_WHAT IS EXPECTED_. Records follow. Copy every line with "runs".

[Records contained in a dataset]
■ ■ ■ ■

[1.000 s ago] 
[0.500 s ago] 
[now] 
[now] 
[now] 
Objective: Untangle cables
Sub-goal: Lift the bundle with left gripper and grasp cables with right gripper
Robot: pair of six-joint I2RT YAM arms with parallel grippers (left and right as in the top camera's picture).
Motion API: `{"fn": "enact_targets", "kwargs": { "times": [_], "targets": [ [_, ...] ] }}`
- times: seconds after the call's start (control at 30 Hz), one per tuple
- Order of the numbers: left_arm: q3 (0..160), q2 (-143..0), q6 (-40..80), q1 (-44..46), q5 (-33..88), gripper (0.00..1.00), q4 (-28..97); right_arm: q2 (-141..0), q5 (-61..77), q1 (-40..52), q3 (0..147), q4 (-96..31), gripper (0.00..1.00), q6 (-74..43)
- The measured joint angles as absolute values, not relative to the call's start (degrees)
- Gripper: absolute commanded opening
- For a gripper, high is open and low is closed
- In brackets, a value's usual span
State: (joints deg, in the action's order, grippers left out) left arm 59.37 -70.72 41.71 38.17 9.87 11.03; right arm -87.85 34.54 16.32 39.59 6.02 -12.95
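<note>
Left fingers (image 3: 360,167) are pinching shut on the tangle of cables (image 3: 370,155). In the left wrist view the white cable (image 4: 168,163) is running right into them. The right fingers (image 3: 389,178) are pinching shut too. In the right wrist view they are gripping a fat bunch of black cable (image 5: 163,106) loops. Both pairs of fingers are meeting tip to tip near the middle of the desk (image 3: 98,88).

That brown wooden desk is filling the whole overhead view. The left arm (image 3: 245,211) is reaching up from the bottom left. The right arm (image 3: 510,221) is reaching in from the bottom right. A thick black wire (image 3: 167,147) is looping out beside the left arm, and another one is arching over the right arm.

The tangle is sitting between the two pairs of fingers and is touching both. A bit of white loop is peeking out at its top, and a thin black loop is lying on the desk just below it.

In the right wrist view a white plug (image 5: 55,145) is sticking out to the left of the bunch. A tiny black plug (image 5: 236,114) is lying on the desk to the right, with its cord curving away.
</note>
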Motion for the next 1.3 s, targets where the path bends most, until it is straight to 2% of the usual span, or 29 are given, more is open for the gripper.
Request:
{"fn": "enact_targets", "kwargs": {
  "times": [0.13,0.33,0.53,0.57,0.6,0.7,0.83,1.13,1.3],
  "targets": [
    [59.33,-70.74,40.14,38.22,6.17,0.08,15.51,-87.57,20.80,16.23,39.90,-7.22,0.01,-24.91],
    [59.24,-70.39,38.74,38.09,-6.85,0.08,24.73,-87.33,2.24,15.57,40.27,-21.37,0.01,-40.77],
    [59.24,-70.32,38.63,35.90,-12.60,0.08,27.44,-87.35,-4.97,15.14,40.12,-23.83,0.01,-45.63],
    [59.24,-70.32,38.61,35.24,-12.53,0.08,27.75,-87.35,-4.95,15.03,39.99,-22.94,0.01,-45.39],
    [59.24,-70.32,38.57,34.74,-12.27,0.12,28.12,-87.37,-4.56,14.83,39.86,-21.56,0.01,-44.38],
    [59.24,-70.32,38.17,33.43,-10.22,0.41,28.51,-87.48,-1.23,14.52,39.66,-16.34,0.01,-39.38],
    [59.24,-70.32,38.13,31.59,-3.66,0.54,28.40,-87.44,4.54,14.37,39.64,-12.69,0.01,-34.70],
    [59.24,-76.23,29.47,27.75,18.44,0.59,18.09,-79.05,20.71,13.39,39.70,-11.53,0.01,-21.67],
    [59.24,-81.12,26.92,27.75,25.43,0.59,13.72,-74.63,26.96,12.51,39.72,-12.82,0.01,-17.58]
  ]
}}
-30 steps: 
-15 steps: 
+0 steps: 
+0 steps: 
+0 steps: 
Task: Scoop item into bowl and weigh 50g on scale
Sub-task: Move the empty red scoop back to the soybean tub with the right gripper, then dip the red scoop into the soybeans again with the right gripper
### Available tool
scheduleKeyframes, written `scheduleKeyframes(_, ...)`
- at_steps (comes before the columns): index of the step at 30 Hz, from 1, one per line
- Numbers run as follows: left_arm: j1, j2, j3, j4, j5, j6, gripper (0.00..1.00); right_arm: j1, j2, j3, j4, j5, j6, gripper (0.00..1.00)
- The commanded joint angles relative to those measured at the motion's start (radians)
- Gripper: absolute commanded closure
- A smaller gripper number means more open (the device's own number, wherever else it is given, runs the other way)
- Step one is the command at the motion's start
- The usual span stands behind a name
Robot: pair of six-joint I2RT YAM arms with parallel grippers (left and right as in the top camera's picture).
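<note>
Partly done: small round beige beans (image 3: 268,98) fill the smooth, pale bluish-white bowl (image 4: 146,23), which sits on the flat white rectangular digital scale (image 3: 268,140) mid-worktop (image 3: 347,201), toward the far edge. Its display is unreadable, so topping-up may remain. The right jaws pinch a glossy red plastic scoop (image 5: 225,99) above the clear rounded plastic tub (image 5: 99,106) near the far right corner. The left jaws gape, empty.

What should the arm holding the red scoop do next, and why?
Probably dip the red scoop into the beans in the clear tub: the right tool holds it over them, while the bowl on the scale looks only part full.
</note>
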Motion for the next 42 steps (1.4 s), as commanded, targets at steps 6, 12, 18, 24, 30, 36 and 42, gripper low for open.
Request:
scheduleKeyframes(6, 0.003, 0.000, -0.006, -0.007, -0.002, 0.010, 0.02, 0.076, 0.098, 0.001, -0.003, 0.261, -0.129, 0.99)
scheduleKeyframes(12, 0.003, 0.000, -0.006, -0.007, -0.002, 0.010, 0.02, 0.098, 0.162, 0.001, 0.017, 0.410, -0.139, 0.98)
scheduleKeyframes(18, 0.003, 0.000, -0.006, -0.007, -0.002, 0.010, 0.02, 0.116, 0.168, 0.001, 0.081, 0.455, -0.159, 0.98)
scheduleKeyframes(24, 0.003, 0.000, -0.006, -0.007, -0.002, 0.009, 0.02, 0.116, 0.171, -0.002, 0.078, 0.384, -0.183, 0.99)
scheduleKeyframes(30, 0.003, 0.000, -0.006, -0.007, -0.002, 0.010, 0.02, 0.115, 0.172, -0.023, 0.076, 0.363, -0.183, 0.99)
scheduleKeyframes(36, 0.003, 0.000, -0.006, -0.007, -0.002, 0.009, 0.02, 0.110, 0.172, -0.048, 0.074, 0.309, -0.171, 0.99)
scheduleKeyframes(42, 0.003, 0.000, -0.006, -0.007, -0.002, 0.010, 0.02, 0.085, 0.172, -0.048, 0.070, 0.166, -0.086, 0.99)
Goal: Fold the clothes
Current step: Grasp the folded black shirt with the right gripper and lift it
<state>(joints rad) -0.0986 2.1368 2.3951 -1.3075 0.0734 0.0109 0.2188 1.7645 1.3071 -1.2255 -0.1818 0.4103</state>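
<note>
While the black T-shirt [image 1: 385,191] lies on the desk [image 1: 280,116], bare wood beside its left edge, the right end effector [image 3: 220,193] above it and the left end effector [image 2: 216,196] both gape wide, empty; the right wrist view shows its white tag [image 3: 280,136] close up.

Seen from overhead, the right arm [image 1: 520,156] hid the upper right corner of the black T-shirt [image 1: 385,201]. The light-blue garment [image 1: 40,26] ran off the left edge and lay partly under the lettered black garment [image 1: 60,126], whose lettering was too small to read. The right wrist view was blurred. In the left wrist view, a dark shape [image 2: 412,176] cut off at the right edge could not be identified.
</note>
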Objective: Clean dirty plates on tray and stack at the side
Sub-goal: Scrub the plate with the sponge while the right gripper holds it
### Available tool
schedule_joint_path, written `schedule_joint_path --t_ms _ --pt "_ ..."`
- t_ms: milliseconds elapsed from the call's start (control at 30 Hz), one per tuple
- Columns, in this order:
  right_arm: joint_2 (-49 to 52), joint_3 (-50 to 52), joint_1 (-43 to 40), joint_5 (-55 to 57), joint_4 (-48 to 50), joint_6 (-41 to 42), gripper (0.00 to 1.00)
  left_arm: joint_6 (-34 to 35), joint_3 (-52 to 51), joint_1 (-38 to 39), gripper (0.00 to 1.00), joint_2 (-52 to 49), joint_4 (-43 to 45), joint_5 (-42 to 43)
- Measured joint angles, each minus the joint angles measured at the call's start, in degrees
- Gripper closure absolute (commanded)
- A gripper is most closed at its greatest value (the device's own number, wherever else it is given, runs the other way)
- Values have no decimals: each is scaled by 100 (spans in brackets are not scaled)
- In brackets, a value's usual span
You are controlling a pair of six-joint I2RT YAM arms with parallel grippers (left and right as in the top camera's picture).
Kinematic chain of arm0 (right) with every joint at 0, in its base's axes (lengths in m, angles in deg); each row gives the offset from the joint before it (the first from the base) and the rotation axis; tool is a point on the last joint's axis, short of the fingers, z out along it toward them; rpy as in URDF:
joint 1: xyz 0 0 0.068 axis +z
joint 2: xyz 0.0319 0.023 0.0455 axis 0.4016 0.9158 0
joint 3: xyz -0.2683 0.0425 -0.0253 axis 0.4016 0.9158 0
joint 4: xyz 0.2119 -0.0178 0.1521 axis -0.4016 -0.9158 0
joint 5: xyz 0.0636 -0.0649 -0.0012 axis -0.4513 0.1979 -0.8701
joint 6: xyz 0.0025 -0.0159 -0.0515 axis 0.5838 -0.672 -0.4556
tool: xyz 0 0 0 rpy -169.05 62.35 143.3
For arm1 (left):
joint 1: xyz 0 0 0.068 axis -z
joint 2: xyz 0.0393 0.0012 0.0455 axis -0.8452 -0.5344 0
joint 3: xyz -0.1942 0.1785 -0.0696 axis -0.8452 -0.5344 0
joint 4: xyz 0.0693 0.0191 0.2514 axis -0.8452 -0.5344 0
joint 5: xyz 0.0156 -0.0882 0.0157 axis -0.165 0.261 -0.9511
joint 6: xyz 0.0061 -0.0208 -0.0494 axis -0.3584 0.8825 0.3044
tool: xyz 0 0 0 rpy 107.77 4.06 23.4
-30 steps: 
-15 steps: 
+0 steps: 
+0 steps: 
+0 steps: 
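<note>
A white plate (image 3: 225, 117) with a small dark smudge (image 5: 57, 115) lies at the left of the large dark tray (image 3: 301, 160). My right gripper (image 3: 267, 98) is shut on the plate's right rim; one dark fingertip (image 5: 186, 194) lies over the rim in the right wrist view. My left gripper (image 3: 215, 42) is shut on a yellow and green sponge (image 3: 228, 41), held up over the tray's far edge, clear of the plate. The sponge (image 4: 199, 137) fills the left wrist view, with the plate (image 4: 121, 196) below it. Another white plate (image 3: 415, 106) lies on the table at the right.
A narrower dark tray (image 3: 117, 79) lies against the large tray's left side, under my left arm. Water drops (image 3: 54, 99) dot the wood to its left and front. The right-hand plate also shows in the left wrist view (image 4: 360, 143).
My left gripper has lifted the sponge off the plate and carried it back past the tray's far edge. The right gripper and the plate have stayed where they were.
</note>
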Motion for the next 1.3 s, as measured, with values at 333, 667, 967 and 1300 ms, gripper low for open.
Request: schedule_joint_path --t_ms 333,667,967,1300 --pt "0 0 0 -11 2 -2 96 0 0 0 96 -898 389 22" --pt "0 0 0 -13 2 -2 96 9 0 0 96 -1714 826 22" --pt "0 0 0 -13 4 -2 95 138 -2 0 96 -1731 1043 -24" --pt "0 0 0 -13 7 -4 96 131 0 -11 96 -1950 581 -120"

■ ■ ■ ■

_TASK RESPONSE_.
- A smaller gripper number means more open (the device's own number, wherever else it is given, runs the other way)
- A gripper is most closed at its greatest value (the device's own number, wherever else it is given, runs the other way)

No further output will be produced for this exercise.